*How to complete this task*
For the records shown below, return an exact copy that excludes the pictures.

[[ Working data open ]]

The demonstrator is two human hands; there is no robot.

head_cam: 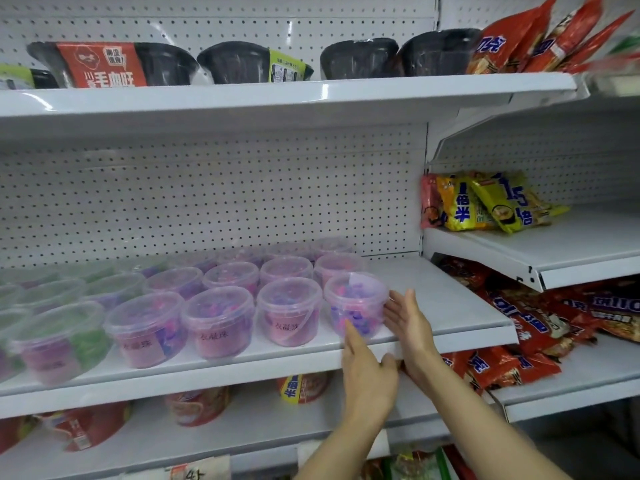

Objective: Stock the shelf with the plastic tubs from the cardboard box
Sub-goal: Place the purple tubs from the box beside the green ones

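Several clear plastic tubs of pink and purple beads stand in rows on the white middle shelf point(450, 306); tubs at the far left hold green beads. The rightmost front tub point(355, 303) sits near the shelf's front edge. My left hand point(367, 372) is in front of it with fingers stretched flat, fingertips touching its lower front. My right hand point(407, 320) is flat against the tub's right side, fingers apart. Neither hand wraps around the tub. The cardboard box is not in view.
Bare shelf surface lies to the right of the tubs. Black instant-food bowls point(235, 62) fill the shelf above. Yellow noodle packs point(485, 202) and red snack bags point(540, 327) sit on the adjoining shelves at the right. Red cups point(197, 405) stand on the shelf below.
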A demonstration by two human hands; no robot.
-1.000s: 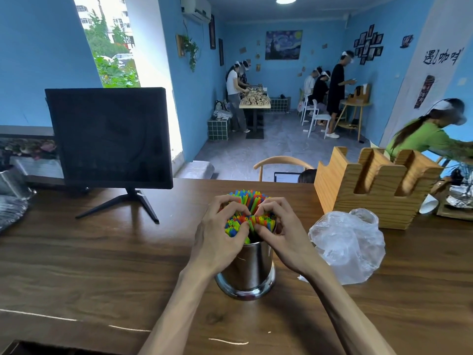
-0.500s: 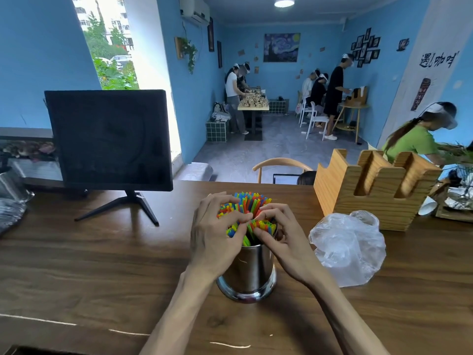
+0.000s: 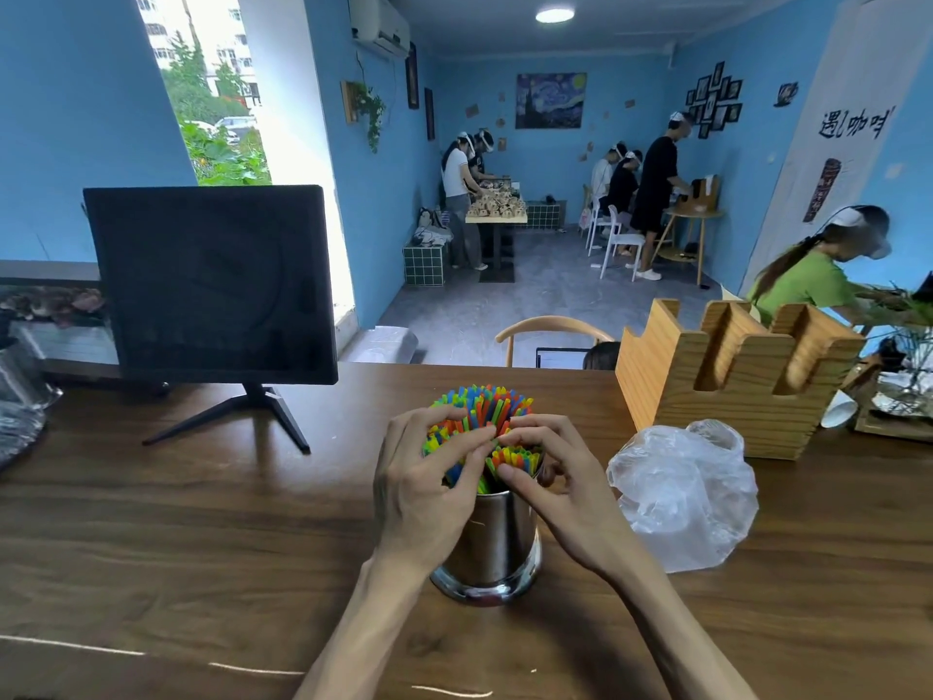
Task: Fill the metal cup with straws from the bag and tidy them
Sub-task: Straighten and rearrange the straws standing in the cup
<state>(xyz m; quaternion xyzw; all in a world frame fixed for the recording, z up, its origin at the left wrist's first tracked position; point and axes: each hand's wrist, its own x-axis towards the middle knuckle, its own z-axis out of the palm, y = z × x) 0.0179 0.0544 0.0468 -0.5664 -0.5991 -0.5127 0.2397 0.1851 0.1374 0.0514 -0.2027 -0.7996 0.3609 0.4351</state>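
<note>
Metal cup (image 3: 492, 543) stands upright on the wooden counter (image 3: 202, 522), near the front edge, packed with colored straws (image 3: 484, 404) that fan out above the rim. Both hands work the bundle from opposite sides. Left hand (image 3: 424, 490) curls its fingers over the left part of the straw tops, thumb reaching across toward the middle, so it grasps the straws. Right hand (image 3: 560, 490) comes in from the right, index and thumb pinching a small clump near the rim, other fingers loosely bent above the cup edge. The hands meet at the fingertips over the center, likely to squeeze the fan together and press stray ends level (tidying stage, by my read; filling looks done).

Plastic bag (image 3: 681, 497) lies crumpled just right of the cup, near the right wrist, and looks empty, though its inside is hard to see. It is probably dropped there to stay within reach. Wooden holder (image 3: 732, 376) sits behind the bag, monitor (image 3: 212, 285) stands at back left, well apart from the cup. The cup is centered between the forearms, which lets both hands brace the bundle evenly.
</note>
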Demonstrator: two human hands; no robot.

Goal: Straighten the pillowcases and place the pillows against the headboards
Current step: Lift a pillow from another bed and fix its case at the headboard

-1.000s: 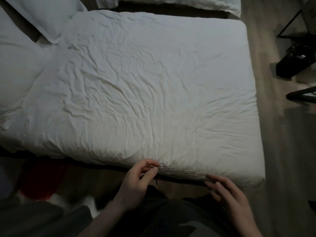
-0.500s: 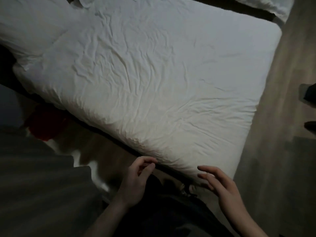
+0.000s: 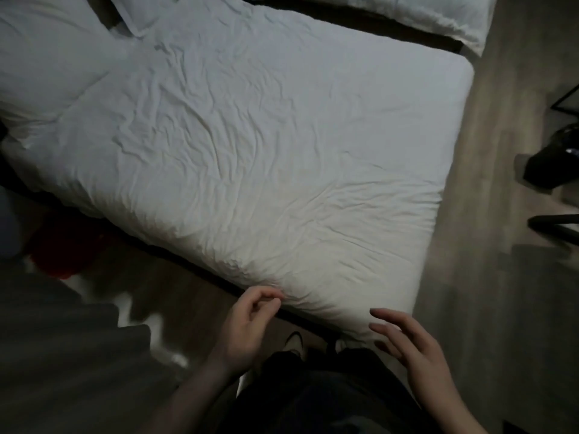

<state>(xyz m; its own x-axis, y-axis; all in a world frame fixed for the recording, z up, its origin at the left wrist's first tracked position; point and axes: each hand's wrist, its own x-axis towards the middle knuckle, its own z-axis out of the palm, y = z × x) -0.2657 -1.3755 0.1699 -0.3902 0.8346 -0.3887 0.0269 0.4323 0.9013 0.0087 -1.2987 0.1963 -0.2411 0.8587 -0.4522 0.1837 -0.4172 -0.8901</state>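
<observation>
Left hand (image 3: 247, 324) sits at the near edge of the mattress (image 3: 282, 158), palm up, fingers curled inward, thumb and fingertips (image 3: 275, 300) just at the sheet's edge. Cannot tell if it pinches the fabric or only touches it. Left of that hand: dark floor, a red object (image 3: 62, 249) well apart beside the bed's long side, and a grey surface (image 3: 62, 349) closer in. Room to move there is limited.

Up and left of the left hand, at the far end of the bed: one white pillow (image 3: 40, 57) lying flat at the bed's corner, a second pillow (image 3: 138, 10) just beyond it, mostly cut off by the frame top. Both well apart from either hand.

Between the hands: mattress corner edge, wrinkled white sheet, person's dark trousers and a shoe (image 3: 294, 343) below.

Right hand (image 3: 416, 349) is released, fingers spread and nearly straight, hovering near the mattress's near corner; contact not clear. Right of it: open wood floor (image 3: 488, 245) along the bed's short edge, plenty of clearance. Farther right, dark furniture legs (image 3: 554, 227). Up and beyond that hand, more white bedding (image 3: 438, 14) on an adjacent bed.
</observation>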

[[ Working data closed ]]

*Reply to the task*
The demonstrator is two human hands; there is no robot.

head_cam: 

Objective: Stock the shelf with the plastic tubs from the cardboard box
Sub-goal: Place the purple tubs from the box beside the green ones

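Several clear plastic tubs of pink and purple beads stand in rows on the white middle shelf point(450, 306); tubs at the far left hold green beads. The rightmost front tub point(355, 303) sits near the shelf's front edge. My left hand point(367, 372) is in front of it with fingers stretched flat, fingertips touching its lower front. My right hand point(407, 320) is flat against the tub's right side, fingers apart. Neither hand wraps around the tub. The cardboard box is not in view.
Bare shelf surface lies to the right of the tubs. Black instant-food bowls point(235, 62) fill the shelf above. Yellow noodle packs point(485, 202) and red snack bags point(540, 327) sit on the adjoining shelves at the right. Red cups point(197, 405) stand on the shelf below.
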A demonstration by two human hands; no robot.
-1.000s: 
-0.500s: 
+0.000s: 
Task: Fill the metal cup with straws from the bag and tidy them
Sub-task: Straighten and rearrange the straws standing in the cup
<state>(xyz m; quaternion xyzw; all in a world frame fixed for the recording, z up, its origin at the left wrist's first tracked position; point and axes: each hand's wrist, its own x-axis towards the middle knuckle, its own z-axis out of the palm, y = z × x) 0.0179 0.0544 0.0468 -0.5664 -0.5991 -0.5127 0.2397 0.1851 0.1374 0.0514 -0.2027 -0.7996 0.3609 0.4351</state>
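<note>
Metal cup (image 3: 492, 543) stands upright on the wooden counter (image 3: 202, 522), near the front edge, packed with colored straws (image 3: 484, 404) that fan out above the rim. Both hands work the bundle from opposite sides. Left hand (image 3: 424, 490) curls its fingers over the left part of the straw tops, thumb reaching across toward the middle, so it grasps the straws. Right hand (image 3: 560, 490) comes in from the right, index and thumb pinching a small clump near the rim, other fingers loosely bent above the cup edge. The hands meet at the fingertips over the center, likely to squeeze the fan together and press stray ends level (tidying stage, by my read; filling looks done).

Plastic bag (image 3: 681, 497) lies crumpled just right of the cup, near the right wrist, and looks empty, though its inside is hard to see. It is probably dropped there to stay within reach. Wooden holder (image 3: 732, 376) sits behind the bag, monitor (image 3: 212, 285) stands at back left, well apart from the cup. The cup is centered between the forearms, which lets both hands brace the bundle evenly.
</note>
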Demonstrator: two human hands; no robot.

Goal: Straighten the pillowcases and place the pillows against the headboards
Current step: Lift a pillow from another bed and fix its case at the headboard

-1.000s: 
-0.500s: 
+0.000s: 

<state>(xyz m; its own x-axis, y-axis; all in a world frame fixed for the recording, z up, its origin at the left wrist's first tracked position; point and axes: each hand's wrist, its own x-axis towards the middle knuckle, its own z-axis out of the palm, y = z × x) -0.2657 -1.3755 0.1699 -0.3902 0.8346 -0.3887 0.0269 0.4323 0.9013 0.0087 -1.2987 0.1963 -0.2411 0.8587 -0.4522 0.1837 -0.4172 -0.8901</state>
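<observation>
Left hand (image 3: 247, 324) sits at the near edge of the mattress (image 3: 282, 158), palm up, fingers curled inward, thumb and fingertips (image 3: 275, 300) just at the sheet's edge. Cannot tell if it pinches the fabric or only touches it. Left of that hand: dark floor, a red object (image 3: 62, 249) well apart beside the bed's long side, and a grey surface (image 3: 62, 349) closer in. Room to move there is limited.

Up and left of the left hand, at the far end of the bed: one white pillow (image 3: 40, 57) lying flat at the bed's corner, a second pillow (image 3: 138, 10) just beyond it, mostly cut off by the frame top. Both well apart from either hand.

Between the hands: mattress corner edge, wrinkled white sheet, person's dark trousers and a shoe (image 3: 294, 343) below.

Right hand (image 3: 416, 349) is released, fingers spread and nearly straight, hovering near the mattress's near corner; contact not clear. Right of it: open wood floor (image 3: 488, 245) along the bed's short edge, plenty of clearance. Farther right, dark furniture legs (image 3: 554, 227). Up and beyond that hand, more white bedding (image 3: 438, 14) on an adjacent bed.
</observation>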

Nothing remains to be done in this exercise.